What we’re doing doesn’t come cheap – upfront investment into the technology, the product and the sales machinery to get those large deals is substantial. You need to spend a lot of money just to get started.
On that front, we’ve never really thought about being a bootstrap company because we want to grow quickly. Investors offer great advice, and I think that positive tension where people are expecting you to turn their investment is good because it keeps you in check and makes sure you stay ambitious. Not that we needed that – I think we have always been very ambitious as a company.
What lessons did you learn in the process of building PolyAI that you could share with other founders?
One thing that was interesting for us was that, whilst we sell into large enterprises, we’re aware that this is a new product category that people aren’t always familiar with. This means that the customer isn’t always right.
You will know more about your product and how to use it than your customers. I think it’s important to know when to stand your ground and when to let something go, and how to present data back to the client so they can get the most from your product.
What advice would you give to founders that are in a similar situation? How can founders educate the industry about the need for their product?

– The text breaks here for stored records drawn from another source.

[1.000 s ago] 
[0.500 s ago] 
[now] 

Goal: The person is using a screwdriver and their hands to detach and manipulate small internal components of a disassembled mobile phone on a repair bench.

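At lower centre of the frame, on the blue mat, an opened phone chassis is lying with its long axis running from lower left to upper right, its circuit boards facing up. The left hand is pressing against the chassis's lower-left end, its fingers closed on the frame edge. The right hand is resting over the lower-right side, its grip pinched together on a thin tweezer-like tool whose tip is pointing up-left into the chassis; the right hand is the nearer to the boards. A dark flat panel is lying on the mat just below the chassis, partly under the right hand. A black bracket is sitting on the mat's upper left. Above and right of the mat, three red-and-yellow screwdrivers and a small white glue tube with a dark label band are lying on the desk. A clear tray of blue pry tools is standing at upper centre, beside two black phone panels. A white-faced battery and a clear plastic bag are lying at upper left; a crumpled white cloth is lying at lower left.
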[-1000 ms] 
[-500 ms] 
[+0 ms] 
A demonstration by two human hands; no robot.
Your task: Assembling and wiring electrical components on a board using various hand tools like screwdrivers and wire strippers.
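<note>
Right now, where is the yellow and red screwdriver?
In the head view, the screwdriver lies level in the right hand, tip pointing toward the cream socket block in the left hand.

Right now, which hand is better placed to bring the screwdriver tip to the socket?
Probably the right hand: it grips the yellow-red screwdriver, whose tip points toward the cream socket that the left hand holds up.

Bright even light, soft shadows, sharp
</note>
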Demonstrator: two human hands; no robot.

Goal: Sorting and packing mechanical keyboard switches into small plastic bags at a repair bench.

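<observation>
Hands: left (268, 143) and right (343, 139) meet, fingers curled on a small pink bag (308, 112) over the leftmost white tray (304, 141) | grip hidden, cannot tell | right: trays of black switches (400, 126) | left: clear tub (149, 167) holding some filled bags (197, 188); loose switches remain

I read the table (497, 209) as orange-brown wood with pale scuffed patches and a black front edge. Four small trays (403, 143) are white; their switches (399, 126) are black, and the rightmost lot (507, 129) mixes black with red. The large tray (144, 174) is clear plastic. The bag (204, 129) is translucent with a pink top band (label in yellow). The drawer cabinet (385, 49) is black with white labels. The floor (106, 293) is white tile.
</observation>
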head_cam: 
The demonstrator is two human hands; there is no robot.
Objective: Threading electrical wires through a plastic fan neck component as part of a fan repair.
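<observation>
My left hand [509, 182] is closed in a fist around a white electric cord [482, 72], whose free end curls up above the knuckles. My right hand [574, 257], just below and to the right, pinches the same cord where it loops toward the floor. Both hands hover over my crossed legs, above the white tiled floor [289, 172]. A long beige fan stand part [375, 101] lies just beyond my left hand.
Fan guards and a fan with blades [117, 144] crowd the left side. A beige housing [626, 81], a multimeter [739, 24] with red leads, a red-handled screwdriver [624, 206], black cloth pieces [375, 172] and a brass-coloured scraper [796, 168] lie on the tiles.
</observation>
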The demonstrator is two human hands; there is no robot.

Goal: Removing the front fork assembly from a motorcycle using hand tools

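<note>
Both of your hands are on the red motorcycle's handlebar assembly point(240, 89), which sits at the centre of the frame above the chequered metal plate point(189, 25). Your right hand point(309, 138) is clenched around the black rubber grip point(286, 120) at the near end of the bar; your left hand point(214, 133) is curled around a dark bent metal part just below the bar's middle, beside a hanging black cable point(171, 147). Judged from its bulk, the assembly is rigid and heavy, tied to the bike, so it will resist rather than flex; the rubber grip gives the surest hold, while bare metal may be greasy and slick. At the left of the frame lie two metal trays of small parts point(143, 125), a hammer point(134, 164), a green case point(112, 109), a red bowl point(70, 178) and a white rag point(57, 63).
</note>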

A lot of people will tell you to build awareness, but that’s a really tall order. Small companies don’t have the budget or time to influence the market. Instead, look for champions – look for people with influence who can promote your value whilst you build case studies. Show people what you can do with one client and build from there.
- Talk to lots of people – you never know what opportunities will come your way.
- Whilst it comes with expectations, VC investment keeps you ambitious and provides the scope for you to experiment.
- Your first couple of clients might come at a loss. Plan for this, and accelerate once you have concrete proof of your value.
- As a small company, it’s sometimes difficult to get heard. Look for champions who can increase your visibility when you first start out.